# Action item
Restate all of the entries exactly, each line as it stands.

[Entries provided — start]

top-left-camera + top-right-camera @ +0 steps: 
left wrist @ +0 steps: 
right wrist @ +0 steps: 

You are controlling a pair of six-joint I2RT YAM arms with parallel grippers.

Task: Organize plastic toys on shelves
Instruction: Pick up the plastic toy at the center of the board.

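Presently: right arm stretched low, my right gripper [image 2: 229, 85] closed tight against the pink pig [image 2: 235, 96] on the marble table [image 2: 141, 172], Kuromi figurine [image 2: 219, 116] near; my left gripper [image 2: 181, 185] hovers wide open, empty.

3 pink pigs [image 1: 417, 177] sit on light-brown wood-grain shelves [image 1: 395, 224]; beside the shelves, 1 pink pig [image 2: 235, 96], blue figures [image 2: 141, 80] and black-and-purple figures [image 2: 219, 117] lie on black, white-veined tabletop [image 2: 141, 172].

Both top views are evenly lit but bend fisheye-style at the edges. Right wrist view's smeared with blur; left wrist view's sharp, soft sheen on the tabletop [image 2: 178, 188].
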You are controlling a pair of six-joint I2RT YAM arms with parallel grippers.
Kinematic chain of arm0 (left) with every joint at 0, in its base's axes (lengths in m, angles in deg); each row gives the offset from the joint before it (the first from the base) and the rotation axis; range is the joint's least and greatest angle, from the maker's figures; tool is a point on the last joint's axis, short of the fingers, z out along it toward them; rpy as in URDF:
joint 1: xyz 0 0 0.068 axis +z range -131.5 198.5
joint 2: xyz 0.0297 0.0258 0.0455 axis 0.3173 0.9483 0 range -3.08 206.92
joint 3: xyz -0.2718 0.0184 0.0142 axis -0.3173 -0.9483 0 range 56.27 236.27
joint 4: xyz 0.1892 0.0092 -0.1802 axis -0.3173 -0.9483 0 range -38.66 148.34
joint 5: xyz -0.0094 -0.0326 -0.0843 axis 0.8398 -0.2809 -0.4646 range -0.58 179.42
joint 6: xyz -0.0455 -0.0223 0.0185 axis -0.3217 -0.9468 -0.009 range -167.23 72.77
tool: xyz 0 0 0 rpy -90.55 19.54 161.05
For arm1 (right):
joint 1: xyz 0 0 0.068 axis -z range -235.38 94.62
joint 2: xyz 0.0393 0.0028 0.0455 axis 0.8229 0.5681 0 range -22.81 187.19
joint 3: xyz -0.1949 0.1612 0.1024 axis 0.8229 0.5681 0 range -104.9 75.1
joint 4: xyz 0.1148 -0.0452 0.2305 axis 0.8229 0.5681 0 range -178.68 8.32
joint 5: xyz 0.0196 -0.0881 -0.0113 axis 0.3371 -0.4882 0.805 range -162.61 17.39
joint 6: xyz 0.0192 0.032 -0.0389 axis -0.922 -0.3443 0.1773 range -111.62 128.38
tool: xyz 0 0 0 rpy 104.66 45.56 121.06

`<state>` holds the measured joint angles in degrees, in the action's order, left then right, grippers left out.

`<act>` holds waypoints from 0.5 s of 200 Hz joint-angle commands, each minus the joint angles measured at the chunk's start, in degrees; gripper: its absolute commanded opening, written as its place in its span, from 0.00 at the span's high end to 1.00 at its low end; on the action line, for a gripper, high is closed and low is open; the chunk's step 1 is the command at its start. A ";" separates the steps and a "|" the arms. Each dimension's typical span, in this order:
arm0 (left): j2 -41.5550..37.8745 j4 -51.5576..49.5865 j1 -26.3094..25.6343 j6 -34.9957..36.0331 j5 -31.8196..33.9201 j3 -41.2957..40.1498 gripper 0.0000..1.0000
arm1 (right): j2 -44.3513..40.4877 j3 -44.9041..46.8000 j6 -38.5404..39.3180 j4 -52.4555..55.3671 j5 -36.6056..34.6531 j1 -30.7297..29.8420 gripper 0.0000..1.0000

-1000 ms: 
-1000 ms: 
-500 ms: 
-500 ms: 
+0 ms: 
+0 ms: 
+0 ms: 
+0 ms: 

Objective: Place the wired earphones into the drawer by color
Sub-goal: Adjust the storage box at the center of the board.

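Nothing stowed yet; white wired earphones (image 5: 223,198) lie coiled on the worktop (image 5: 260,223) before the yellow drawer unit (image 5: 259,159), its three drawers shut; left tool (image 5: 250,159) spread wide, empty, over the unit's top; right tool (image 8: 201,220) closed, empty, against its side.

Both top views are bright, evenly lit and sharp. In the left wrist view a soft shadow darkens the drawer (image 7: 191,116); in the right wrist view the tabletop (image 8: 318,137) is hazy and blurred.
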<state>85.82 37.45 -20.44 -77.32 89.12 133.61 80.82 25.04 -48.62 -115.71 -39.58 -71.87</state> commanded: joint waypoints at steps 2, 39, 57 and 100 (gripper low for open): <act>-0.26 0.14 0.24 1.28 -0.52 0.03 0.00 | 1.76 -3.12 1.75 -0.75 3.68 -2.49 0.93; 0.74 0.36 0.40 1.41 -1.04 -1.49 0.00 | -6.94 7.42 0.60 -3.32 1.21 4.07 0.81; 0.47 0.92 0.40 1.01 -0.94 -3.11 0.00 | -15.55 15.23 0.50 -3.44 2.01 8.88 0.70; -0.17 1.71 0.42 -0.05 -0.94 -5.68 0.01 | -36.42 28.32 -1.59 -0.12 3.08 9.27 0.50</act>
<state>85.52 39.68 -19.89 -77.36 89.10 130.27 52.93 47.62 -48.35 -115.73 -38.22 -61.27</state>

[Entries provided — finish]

# Result of this task
top-left-camera + top-right-camera @ +0 steps: 
left wrist @ +0 steps: 
right wrist @ +0 steps: 

You are controlling a pair of six-joint I2RT YAM arms with parallel grippers.

Task: Organize plastic toys on shelves
Instruction: Pick up the plastic toy at the center of the board.

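Presently: right arm stretched low, my right gripper [image 2: 229, 85] closed tight against the pink pig [image 2: 235, 96] on the marble table [image 2: 141, 172], Kuromi figurine [image 2: 219, 116] near; my left gripper [image 2: 181, 185] hovers wide open, empty.

3 pink pigs [image 1: 417, 177] sit on light-brown wood-grain shelves [image 1: 395, 224]; beside the shelves, 1 pink pig [image 2: 235, 96], blue figures [image 2: 141, 80] and black-and-purple figures [image 2: 219, 117] lie on black, white-veined tabletop [image 2: 141, 172].

Both top views are evenly lit but bend fisheye-style at the edges. Right wrist view's smeared with blur; left wrist view's sharp, soft sheen on the tabletop [image 2: 178, 188].
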You are controlling a pair of six-joint I2RT YAM arms with parallel grippers.
Kinematic chain of arm0 (left) with every joint at 0, in its base's axes (lengths in m, angles in deg); each row gives the offset from the joint before it (the first from the base) and the rotation axis; range is the joint's least and greatest angle, from the maker's figures; tool is a point on the last joint's axis, short of the fingers, z out along it toward them; rpy as in URDF:
joint 1: xyz 0 0 0.068 axis +z range -131.5 198.5
joint 2: xyz 0.0297 0.0258 0.0455 axis 0.3173 0.9483 0 range -3.08 206.92
joint 3: xyz -0.2718 0.0184 0.0142 axis -0.3173 -0.9483 0 range 56.27 236.27
joint 4: xyz 0.1892 0.0092 -0.1802 axis -0.3173 -0.9483 0 range -38.66 148.34
joint 5: xyz -0.0094 -0.0326 -0.0843 axis 0.8398 -0.2809 -0.4646 range -0.58 179.42
joint 6: xyz -0.0455 -0.0223 0.0185 axis -0.3217 -0.9468 -0.009 range -167.23 72.77
tool: xyz 0 0 0 rpy -90.55 19.54 161.05
For arm1 (right):
joint 1: xyz 0 0 0.068 axis -z range -235.38 94.62
joint 2: xyz 0.0393 0.0028 0.0455 axis 0.8229 0.5681 0 range -22.81 187.19
joint 3: xyz -0.1949 0.1612 0.1024 axis 0.8229 0.5681 0 range -104.9 75.1
joint 4: xyz 0.1148 -0.0452 0.2305 axis 0.8229 0.5681 0 range -178.68 8.32
joint 5: xyz 0.0196 -0.0881 -0.0113 axis 0.3371 -0.4882 0.805 range -162.61 17.39
joint 6: xyz 0.0192 0.032 -0.0389 axis -0.922 -0.3443 0.1773 range -111.62 128.38
tool: xyz 0 0 0 rpy 104.66 45.56 121.06

`<state>` holds the measured joint angles in degrees, in the action's order, left then right, grippers left out.

`<act>` holds waypoints from 0.5 s of 200 Hz joint-angle commands, each minus the joint angles measured at the chunk's start, in degrees; gripper: its absolute commanded opening, written as its place in its span, from 0.00 at the span's high end to 1.00 at its low end; on the action line, for a gripper, high is closed and low is open; the chunk's step 1 is the command at its start. A ";" separates the steps and a "|" the arms. Each dimension's typical span, in this order:
arm0 (left): j2 -41.5550..37.8745 j4 -51.5576..49.5865 j1 -26.3094..25.6343 j6 -34.9957..36.0331 j5 -31.8196..33.9201 j3 -41.2957..40.1498 gripper 0.0000..1.0000
arm1 (right): j2 -44.3513..40.4877 j3 -44.9041..46.8000 j6 -38.5404..39.3180 j4 -52.4555..55.3671 j5 -36.6056..34.6531 j1 -30.7297..29.8420 gripper 0.0000..1.0000

-1000 ms: 
-1000 ms: 
-500 ms: 
-500 ms: 
+0 ms: 
+0 ms: 
+0 ms: 
+0 ms: 

Objective: Place the wired earphones into the drawer by color
Sub-goal: Adjust the storage box at the center of the board.

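Nothing stowed yet; white wired earphones (image 5: 223,198) lie coiled on the worktop (image 5: 260,223) before the yellow drawer unit (image 5: 259,159), its three drawers shut; left tool (image 5: 250,159) spread wide, empty, over the unit's top; right tool (image 8: 201,220) closed, empty, against its side.

Both top views are bright, evenly lit and sharp. In the left wrist view a soft shadow darkens the drawer (image 7: 191,116); in the right wrist view the tabletop (image 8: 318,137) is hazy and blurred.
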<state>85.82 37.45 -20.44 -77.32 89.12 133.61 80.82 25.04 -48.62 -115.71 -39.58 -71.87</state> commanded: joint waypoints at steps 2, 39, 57 and 100 (gripper low for open): <act>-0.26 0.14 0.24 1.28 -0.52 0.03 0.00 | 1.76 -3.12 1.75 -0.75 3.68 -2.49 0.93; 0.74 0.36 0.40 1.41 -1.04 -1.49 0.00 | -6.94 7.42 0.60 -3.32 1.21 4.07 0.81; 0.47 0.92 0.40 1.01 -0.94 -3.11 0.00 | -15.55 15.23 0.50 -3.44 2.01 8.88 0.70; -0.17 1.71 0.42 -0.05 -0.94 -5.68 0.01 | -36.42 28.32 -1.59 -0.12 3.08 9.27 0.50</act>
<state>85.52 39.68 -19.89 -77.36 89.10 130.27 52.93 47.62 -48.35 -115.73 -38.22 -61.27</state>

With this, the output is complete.